__Task details__: Except for images, print the whole listing verbatim.

__Source data__:

══════════

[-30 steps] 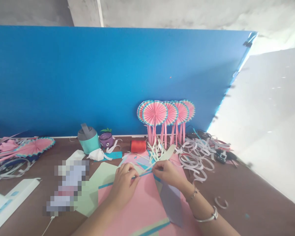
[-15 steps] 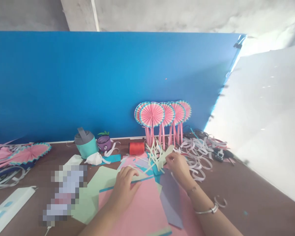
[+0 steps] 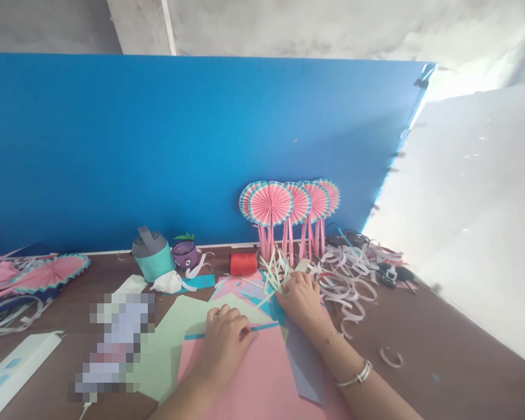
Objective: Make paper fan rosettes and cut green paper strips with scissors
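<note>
A pink paper sheet (image 3: 262, 373) with a blue strip along its far edge lies in front of me. My left hand (image 3: 228, 335) rests on that edge, fingers curled and thumb pressed against the paper. Just beyond and to the right, my right hand (image 3: 301, 296) reaches down beside a heap of pale green paper strips (image 3: 276, 269). Its fingers are bent and the tips are hidden, so what they pinch cannot be made out. Under the pink sheet spread a light green sheet (image 3: 157, 356) and a lavender sheet (image 3: 306, 370).
Pink pleated paper fans (image 3: 270, 204) with ribbons lean against the blue panel (image 3: 179, 146). A red thread spool (image 3: 244, 264), a purple cup (image 3: 185, 256) and a teal container (image 3: 153, 256) stand at the back. Curled white strips (image 3: 350, 280) pile up on the right.
My right hand has moved left and spread over the strips' near side. The pink sheet has slid slightly toward me and right, and my left fingers have curled in more.
</note>
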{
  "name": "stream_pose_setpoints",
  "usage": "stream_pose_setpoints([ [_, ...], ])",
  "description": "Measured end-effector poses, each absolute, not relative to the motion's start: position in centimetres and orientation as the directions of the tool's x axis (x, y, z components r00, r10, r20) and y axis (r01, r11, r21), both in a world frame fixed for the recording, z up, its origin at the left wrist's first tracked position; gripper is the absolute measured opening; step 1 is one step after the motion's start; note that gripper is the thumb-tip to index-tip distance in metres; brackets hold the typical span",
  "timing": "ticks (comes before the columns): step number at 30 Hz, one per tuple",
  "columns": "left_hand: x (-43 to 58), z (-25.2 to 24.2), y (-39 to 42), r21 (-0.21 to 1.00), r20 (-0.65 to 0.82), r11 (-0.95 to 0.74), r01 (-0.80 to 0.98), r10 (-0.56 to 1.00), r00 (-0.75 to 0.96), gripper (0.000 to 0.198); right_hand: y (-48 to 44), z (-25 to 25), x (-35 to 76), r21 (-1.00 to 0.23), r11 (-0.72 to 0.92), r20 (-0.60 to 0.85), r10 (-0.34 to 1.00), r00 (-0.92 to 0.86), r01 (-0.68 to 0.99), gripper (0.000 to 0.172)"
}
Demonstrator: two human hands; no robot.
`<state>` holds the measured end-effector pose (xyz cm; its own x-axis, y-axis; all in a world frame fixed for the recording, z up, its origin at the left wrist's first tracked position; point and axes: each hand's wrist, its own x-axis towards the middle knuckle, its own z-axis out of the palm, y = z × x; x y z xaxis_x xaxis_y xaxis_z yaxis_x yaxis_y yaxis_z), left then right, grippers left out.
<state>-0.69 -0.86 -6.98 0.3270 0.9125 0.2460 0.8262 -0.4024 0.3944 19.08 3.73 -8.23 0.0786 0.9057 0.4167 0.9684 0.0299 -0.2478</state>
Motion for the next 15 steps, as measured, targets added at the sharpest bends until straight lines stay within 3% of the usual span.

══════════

__Written response__:
[-30 steps] 
[-15 steps] 
[+0 steps] 
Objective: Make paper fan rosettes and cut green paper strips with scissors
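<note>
A pink paper sheet (image 3: 262, 373) with a blue strip along its far edge lies in front of me. My left hand (image 3: 228, 335) rests on that edge, fingers curled and thumb pressed against the paper. Just beyond and to the right, my right hand (image 3: 301, 296) reaches down beside a heap of pale green paper strips (image 3: 276, 269). Its fingers are bent and the tips are hidden, so what they pinch cannot be made out. Under the pink sheet spread a light green sheet (image 3: 157, 356) and a lavender sheet (image 3: 306, 370).
Pink pleated paper fans (image 3: 270, 204) with ribbons lean against the blue panel (image 3: 179, 146). A red thread spool (image 3: 244, 264), a purple cup (image 3: 185, 256) and a teal container (image 3: 153, 256) stand at the back. Curled white strips (image 3: 350, 280) pile up on the right.
My right hand has moved left and spread over the strips' near side. The pink sheet has slid slightly toward me and right, and my left fingers have curled in more.
</note>
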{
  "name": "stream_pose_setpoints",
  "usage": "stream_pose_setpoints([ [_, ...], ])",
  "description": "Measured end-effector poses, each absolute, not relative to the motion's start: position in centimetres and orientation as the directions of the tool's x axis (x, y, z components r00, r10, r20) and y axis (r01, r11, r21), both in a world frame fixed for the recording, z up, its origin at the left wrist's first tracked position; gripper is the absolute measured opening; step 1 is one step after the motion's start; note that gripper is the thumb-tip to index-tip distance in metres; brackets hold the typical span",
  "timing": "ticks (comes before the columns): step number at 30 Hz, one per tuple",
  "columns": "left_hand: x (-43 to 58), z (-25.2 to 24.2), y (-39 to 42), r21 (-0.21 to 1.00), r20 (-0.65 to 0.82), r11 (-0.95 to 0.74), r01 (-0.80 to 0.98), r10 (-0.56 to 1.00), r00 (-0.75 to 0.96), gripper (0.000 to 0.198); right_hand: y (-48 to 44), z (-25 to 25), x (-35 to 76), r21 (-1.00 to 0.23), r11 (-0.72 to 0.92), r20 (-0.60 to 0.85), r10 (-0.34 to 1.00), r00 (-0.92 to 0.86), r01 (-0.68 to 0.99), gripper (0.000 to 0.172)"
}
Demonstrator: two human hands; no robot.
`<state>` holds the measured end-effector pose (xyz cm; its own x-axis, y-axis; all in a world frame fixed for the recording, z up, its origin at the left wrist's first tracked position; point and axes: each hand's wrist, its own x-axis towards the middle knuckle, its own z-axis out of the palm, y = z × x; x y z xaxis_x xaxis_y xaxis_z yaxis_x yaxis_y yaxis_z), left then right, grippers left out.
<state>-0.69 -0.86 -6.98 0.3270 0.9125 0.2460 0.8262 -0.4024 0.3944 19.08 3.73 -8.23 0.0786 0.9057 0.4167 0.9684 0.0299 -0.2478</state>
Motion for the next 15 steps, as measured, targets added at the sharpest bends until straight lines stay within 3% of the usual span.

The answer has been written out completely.